» PROBLEM TO SOLVE:
Show each line from the listing that includes the word "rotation".

» COLLECTED DATA:
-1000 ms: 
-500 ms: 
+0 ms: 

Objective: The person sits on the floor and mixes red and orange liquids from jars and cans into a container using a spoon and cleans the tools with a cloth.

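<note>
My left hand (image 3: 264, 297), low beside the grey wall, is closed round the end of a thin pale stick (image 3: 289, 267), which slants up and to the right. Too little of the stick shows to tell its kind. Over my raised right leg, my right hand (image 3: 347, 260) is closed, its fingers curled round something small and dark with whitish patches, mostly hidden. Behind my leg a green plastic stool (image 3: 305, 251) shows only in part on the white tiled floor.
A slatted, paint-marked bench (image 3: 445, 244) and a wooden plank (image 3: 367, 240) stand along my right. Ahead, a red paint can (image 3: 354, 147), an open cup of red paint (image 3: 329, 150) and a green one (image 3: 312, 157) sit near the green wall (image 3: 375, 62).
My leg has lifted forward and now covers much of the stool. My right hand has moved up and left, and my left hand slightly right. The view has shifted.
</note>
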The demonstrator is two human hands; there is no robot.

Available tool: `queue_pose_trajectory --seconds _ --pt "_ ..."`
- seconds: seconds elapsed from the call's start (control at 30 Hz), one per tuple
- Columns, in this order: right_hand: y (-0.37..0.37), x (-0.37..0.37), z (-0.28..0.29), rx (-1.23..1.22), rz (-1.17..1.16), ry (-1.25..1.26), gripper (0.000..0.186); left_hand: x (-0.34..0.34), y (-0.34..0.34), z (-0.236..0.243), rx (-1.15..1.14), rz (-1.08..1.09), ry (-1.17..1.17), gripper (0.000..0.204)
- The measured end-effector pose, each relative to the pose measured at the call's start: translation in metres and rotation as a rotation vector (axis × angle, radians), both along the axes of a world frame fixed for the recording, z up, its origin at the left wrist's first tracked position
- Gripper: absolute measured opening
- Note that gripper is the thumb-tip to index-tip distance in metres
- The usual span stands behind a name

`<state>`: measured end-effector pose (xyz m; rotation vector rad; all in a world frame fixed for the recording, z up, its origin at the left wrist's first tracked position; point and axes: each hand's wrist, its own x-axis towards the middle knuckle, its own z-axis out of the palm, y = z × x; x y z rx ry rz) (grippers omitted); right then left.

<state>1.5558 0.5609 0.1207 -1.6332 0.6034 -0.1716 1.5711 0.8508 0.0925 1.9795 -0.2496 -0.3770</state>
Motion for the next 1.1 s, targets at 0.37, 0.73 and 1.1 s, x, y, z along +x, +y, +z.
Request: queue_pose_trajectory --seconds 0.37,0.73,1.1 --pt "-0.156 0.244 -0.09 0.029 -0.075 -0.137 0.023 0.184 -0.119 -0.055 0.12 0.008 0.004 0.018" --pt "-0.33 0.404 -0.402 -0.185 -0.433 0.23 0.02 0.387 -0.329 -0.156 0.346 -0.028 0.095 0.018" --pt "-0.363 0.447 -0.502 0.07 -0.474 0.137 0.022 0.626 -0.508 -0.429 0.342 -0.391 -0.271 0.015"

» ANSWER AREA:
- The measured end-effector pose, each relative to the pose measured at the call's start: translation in metres and rotation as a rotation vector (axis × angle, radians), both along the axes of a world frame fixed for the recording, z up, its origin at the left wrist's first tracked position
`<state>`: measured end-effector pose (xyz m; rotation vector rad; all in a world frame fixed for the recording, z up, its origin at the left wrist's first tracked position; point and axes: each hand's wrist, its own x-axis towards the middle knuckle, its own z-axis out of the palm, y = z × x; x y z rx ry rz) (grippers omitted); right then left.

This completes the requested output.